Problem to work on
The word "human" occurs in some lines of the data. Return each such line.

════════════════════

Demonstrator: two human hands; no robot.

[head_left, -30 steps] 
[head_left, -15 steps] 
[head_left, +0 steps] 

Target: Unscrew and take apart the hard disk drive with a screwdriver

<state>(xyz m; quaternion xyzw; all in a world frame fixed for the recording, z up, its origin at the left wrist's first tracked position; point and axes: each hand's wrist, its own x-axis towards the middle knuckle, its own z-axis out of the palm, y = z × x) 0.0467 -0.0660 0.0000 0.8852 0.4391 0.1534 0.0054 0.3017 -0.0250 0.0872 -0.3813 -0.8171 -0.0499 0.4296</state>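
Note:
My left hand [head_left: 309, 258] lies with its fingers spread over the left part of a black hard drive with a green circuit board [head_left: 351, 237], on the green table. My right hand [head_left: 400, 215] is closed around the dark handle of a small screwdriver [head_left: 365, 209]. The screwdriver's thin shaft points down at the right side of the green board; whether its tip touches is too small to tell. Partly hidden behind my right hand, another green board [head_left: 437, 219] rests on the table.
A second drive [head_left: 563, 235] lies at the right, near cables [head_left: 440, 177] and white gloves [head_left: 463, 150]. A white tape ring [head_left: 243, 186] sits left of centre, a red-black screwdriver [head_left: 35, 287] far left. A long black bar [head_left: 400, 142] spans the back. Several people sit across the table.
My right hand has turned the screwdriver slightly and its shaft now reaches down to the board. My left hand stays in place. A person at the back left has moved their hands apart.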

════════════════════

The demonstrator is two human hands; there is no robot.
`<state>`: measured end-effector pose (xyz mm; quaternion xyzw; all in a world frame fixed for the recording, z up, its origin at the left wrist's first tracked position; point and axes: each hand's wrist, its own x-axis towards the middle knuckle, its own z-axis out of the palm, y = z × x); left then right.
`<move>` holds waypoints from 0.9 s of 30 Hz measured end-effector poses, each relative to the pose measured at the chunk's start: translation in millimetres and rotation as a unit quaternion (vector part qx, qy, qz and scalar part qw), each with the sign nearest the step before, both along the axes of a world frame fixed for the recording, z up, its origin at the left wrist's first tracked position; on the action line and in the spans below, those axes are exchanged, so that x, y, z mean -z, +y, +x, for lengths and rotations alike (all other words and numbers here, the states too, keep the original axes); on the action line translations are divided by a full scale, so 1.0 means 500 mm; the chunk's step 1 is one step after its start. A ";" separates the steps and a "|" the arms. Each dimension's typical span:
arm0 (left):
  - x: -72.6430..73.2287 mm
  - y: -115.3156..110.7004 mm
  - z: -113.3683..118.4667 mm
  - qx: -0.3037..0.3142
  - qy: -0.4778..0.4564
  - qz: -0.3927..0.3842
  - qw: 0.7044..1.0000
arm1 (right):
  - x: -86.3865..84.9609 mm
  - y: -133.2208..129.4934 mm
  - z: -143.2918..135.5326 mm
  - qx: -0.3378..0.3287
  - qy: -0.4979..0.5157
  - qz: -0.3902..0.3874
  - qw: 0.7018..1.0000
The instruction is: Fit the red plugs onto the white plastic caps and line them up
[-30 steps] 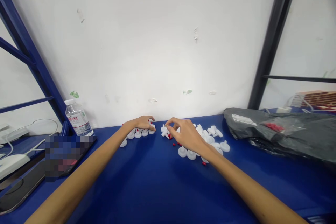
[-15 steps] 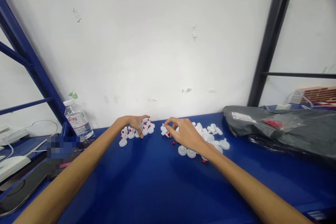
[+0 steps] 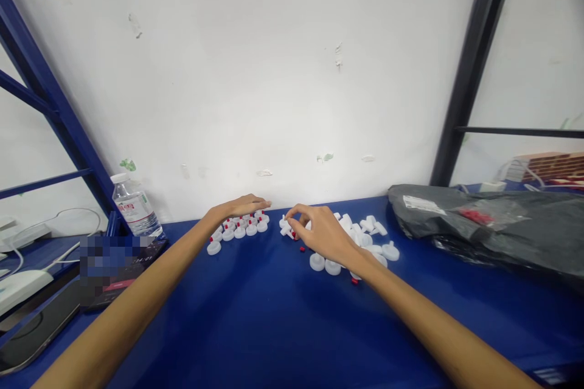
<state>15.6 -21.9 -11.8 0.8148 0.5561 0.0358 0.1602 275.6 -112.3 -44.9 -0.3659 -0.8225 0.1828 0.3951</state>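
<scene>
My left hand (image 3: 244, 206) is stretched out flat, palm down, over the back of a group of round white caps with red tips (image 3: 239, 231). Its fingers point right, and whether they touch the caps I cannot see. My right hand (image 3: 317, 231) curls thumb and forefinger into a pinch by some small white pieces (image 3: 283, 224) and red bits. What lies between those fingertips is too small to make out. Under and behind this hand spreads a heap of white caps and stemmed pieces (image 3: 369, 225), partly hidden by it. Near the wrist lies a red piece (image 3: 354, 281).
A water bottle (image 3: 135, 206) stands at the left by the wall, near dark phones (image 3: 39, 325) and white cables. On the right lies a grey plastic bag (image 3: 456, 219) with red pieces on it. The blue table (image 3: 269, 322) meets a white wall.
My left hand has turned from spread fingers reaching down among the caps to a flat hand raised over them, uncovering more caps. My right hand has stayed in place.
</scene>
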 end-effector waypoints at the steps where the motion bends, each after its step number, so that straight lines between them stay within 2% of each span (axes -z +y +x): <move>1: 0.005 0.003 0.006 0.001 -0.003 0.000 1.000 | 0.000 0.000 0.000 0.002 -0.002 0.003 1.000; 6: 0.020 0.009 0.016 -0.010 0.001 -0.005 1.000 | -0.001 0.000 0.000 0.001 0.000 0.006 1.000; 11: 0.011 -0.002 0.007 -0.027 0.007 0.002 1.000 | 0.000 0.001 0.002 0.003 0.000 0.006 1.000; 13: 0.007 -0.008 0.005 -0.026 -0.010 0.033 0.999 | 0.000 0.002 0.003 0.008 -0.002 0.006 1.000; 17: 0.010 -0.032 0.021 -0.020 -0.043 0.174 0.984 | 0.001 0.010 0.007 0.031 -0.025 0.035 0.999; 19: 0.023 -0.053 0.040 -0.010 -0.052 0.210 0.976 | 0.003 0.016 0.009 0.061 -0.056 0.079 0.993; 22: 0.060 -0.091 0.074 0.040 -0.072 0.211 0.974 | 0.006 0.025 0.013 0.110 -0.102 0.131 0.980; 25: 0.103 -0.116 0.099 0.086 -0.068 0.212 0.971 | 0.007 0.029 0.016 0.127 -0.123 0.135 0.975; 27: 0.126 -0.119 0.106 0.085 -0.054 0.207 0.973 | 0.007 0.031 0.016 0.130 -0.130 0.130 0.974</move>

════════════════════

Answer section
Demonstrator: two human hands; no robot.
The demonstrator is two human hands; there is no robot.

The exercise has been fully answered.